3. The Domain Name should not be considered as having been registered and used in bad faith, having regard to the following matters:
(i) The Domain Name was not registered in bad faith. There is no evidence indicating that the Complainant's products bearing the AXEGA mark have been sold in the United States, and the Respondent had no knowledge of the Complainant.
(ii) The Respondent did not register the Domain Name primarily for the purpose of disrupting the business of a competitor. The Complainant and the Respondent are not competitors, and the Respondent was not aware of the Complainant or its specialized business when the Domain Name was registered. In view of those facts, it is highly improbable that the Respondent registered the Domain Name in bad faith.
(iii) The Respondent's use of the Domain Name does not create a likelihood of confusion with the Complainant's alleged trademark. The Complainant's goods are not related to the Respondent's services, so there is no possibility of confusion among consumers.
(iv) The Complainant's characterization of the Respondent's website as minimalist, is improper and entirely inappropriate. The Respondent's website offers at least 19 pages featuring online games.
(v) There has been nothing confusing or misleading about the contact details provided by the Respondent.
(vi) The fact that the Respondent owns numerous domain names is not evidence of bad faith. The sale of domain names is a legitimate business, and there is no evidence suggesting that the Respondent has engaged in a pattern of any improper conduct. The Complainant's allegations of “stockpiling” domain names are misconceived.
(vii) The Respondent has not offered the Domain Name for sale. The Respondent expressly declined an offer to purchase from the Complainant's undercover agent.
(viii) The Complainant's allegations of cyberflight are unfounded.
Under paragraph 4(a) of the Policy, a complainant has the burden of proving the following:
(i) That the disputed domain name is identical or confusingly similar to a trademark or service mark in which the complainant has rights; and
(ii) That the respondent has no rights or legitimate interests in respect of the disputed domain name; and
(iii) That the disputed domain name has been registered and is being used in bad faith.
Paragraph 15(a) of the Rules requires the panel to:
“… decide a complaint on the basis of the statements and documents submitted in accordance with the Policy, these Rules and any Rules and principles of law that it deems applicable.”

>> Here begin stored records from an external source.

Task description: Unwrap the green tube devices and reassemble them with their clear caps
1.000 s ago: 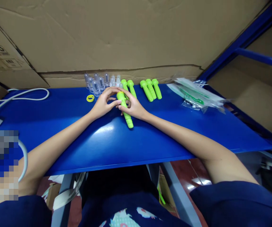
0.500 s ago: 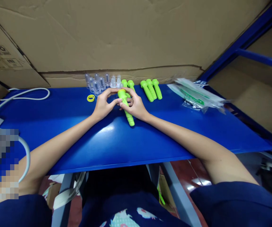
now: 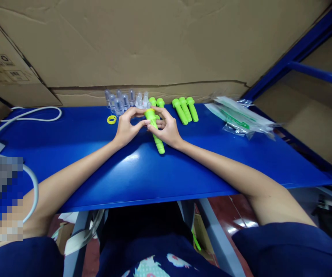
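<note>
Your left hand (image 3: 128,127) and right hand (image 3: 168,129) meet over the blue desk (image 3: 154,181), both closed around one lime-green ribbed handle (image 3: 159,145). Its yellow-collared end sits between your fingertips; the narrower end slants back toward you below your right hand, and you cannot tell whether it touches the surface. The desktop is smooth and glossy, with a bright patch of reflected light just below your left hand.

Just beyond your left hand stand clear domed caps (image 3: 118,107), with smaller pale-based caps (image 3: 139,101) to their right. Yellow rings (image 3: 111,119) lie close to the left of that hand. Two green handles (image 3: 160,102) lie behind your right hand, partly hidden by it, and three more handles (image 3: 184,111) lie side by side to its right. Farther right are clear plastic bags (image 3: 238,119) with green print.

Well to the left of your left hand, a white cable (image 3: 43,120) loops across the desk. A cardboard panel (image 3: 143,46) rises beyond both hands, and a blue metal frame (image 3: 322,73) stands far right. Below your right forearm shows the shiny reddish floor (image 3: 226,215).
</note>
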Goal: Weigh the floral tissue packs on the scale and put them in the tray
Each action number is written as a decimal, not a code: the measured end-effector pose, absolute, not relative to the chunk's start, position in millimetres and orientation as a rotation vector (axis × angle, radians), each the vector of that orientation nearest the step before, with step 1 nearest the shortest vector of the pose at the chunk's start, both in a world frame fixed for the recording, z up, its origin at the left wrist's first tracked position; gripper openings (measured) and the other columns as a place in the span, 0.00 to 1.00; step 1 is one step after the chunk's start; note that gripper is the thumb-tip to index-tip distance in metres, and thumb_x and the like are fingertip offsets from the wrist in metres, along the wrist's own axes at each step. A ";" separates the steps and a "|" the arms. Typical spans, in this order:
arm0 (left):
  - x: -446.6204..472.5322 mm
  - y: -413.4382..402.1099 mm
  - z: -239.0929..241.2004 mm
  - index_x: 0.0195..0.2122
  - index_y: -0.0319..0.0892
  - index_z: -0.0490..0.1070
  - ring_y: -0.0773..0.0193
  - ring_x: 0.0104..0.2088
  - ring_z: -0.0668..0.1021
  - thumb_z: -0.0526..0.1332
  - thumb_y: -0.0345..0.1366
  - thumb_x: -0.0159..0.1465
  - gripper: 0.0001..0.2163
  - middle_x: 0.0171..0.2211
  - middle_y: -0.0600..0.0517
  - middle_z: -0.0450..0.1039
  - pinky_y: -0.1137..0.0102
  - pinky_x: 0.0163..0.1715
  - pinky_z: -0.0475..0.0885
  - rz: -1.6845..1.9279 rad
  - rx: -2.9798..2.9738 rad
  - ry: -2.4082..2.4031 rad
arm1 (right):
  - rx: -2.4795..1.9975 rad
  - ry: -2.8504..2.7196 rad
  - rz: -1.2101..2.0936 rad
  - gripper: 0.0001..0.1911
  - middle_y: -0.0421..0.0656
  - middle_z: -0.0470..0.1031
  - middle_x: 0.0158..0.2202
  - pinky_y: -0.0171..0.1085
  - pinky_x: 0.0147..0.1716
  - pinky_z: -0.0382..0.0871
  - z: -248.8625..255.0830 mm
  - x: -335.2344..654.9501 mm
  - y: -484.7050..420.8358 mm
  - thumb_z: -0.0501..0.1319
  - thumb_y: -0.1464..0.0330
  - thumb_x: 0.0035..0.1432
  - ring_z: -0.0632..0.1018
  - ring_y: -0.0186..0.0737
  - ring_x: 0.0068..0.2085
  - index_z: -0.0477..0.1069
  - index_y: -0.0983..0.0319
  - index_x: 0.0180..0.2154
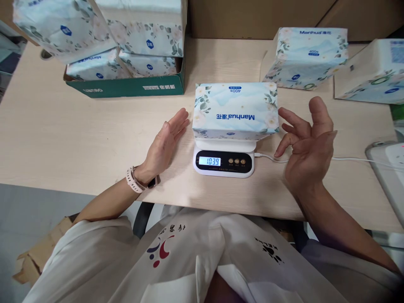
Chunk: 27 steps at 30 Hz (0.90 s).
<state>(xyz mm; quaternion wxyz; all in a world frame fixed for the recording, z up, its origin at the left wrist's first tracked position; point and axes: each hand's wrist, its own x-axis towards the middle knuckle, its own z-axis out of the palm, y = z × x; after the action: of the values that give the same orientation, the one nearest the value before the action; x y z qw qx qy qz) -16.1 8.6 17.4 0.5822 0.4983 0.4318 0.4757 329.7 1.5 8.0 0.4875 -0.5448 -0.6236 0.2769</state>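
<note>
Tissue pack (235,110), pale blue soft plastic wrap with floral print, lies flat on a white digital scale (224,162) at mid-table, printed side up. The lit display reads 1039.

Left to right:
- An open dark green cardboard box (126,87) sits far left at the back, stuffed with same-print packs, one more tilted over its left rim.
- A light wood-grain table (63,134) is under everything.
- The left hand (164,145) has a pink watch strap (134,181) on the wrist. It is flat and spread open, palm facing the pack's left end, fingertips just beside it, holding nothing. Cannot tell if it touches.
- The pack on the scale comes next.
- A thin white cable (267,156) runs from the scale's right side off to the right.
- The right hand (307,147) is raised over the cable, open with fingers loosely curled and empty. It is near the pack's right end but apart from it.
- Behind it a second tissue pack (309,57) stands on the table.
- A third tissue pack (372,71) is at far right.
- A white power strip (389,162) sits at the right edge.
</note>
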 end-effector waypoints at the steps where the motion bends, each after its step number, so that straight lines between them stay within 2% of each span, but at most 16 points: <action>1: -16.1 8.6 17.3 0.70 0.56 0.77 0.42 0.84 0.60 0.58 0.71 0.73 0.34 0.79 0.56 0.67 0.43 0.84 0.59 1.111 1.161 1.008 | -1.327 -1.518 0.670 0.37 0.43 0.80 0.70 0.73 0.69 0.72 8.5 329.5 1.5 0.35 0.39 0.76 0.77 0.36 0.23 0.60 0.36 0.76; 6: -17.0 9.0 15.3 0.69 0.56 0.77 0.42 0.81 0.67 0.58 0.72 0.72 0.34 0.78 0.55 0.68 0.45 0.82 0.62 1.122 1.142 1.006 | -1.276 -1.531 0.658 0.36 0.45 0.81 0.70 0.74 0.66 0.74 9.6 329.0 1.5 0.35 0.41 0.77 0.78 0.36 0.23 0.62 0.36 0.76; 11: -16.7 8.5 15.5 0.69 0.56 0.78 0.41 0.80 0.69 0.58 0.71 0.73 0.34 0.77 0.53 0.70 0.43 0.82 0.63 1.130 1.126 1.013 | -1.225 -1.513 0.635 0.35 0.44 0.82 0.68 0.73 0.60 0.79 6.6 329.8 2.8 0.36 0.43 0.78 0.84 0.41 0.27 0.64 0.35 0.75; 13: -16.3 8.3 16.4 0.69 0.55 0.78 0.40 0.80 0.69 0.57 0.71 0.73 0.34 0.77 0.52 0.71 0.42 0.82 0.62 1.133 1.124 1.015 | -1.200 -1.490 0.614 0.34 0.44 0.83 0.67 0.73 0.60 0.79 4.9 329.3 4.5 0.37 0.45 0.78 0.89 0.47 0.36 0.68 0.36 0.73; 15: -15.8 8.4 17.3 0.69 0.54 0.77 0.39 0.80 0.68 0.57 0.71 0.73 0.35 0.77 0.51 0.70 0.42 0.82 0.62 1.134 1.122 1.020 | -1.170 -1.456 0.610 0.35 0.45 0.83 0.67 0.73 0.60 0.80 3.3 328.1 6.4 0.38 0.46 0.79 0.91 0.55 0.48 0.73 0.39 0.71; 18: -15.1 8.7 19.0 0.70 0.54 0.76 0.39 0.82 0.65 0.56 0.72 0.73 0.36 0.79 0.51 0.68 0.41 0.82 0.62 1.127 1.125 1.029 | -1.112 -1.430 0.608 0.35 0.47 0.84 0.66 0.70 0.62 0.81 0.9 327.2 7.9 0.40 0.45 0.79 0.86 0.61 0.65 0.78 0.45 0.67; 20: -14.5 8.6 20.1 0.71 0.54 0.75 0.39 0.83 0.61 0.55 0.73 0.73 0.37 0.80 0.51 0.65 0.41 0.82 0.60 1.113 1.136 1.029 | -1.108 -1.465 0.607 0.36 0.47 0.83 0.67 0.70 0.68 0.78 -1.8 328.6 7.1 0.40 0.44 0.79 0.81 0.60 0.72 0.77 0.46 0.69; 23: -13.4 7.4 20.1 0.75 0.55 0.71 0.42 0.86 0.53 0.53 0.73 0.74 0.39 0.84 0.54 0.56 0.42 0.85 0.53 1.074 1.167 1.008 | -1.166 -1.597 0.655 0.35 0.41 0.75 0.75 0.70 0.80 0.62 -6.9 333.4 4.3 0.41 0.43 0.80 0.72 0.57 0.79 0.68 0.42 0.75; 27: -14.0 4.4 13.1 0.79 0.61 0.63 0.48 0.87 0.45 0.51 0.73 0.74 0.38 0.86 0.60 0.44 0.46 0.87 0.45 1.034 1.199 0.968 | -1.248 -1.751 0.712 0.35 0.37 0.64 0.82 0.77 0.82 0.47 -9.5 335.4 2.1 0.41 0.39 0.78 0.62 0.58 0.83 0.51 0.32 0.81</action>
<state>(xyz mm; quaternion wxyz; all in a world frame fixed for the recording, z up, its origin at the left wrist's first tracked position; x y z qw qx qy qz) -14.0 4.4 13.1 0.5995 0.5173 0.4175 0.4458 335.4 2.1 -9.5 0.4242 -0.4989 -0.7001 0.2847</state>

The Complainant has clearly proved this part of the Complaint. It has established that it is the proprietor of the mark AXEGA in Germany, the European Union, and internationally under the Madrid system of International Trademark registration. The “.com” suffix is not taken into account in the comparison, and when it is put aside, the Domain Name is seen to be clearly identical to the Complainant's mark.
Paragraph 4(c) of the Policy sets out a number of circumstances which, without limitation, may be effective for a respondent to demonstrate that it has rights to, or legitimate interests in, a disputed domain name, for the purposes of paragraph 4(a)(ii) of the Policy. Those circumstances are:
(i) Before any notice to [the respondent] of the dispute, use by [the respondent] of, or demonstrable preparations to use, the disputed domain name or a name corresponding to the disputed domain name in connection with a bona fide offering of goods or services; or
(ii) Where [the respondent] (as an individual, business, or other organization) [has] been commonly known by the disputed domain name, even if [the respondent has] acquired no trademark or service mark rights; or
(iii) Where [the respondent is] making a legitimate noncommercial or fair use of the disputed domain name, without intent for commercial gain to misleadingly divert consumers or to tarnish the trademark or service mark at issue.
If the circumstances are sufficient to constitute a prima facie showing by the Complainant of absence of rights or legitimate interests on the part of the Respondent, the evidentiary burden shifts to the Respondent to show, by plausible, concrete evidence, that it does have a right or a legitimate interest in the Domain Name.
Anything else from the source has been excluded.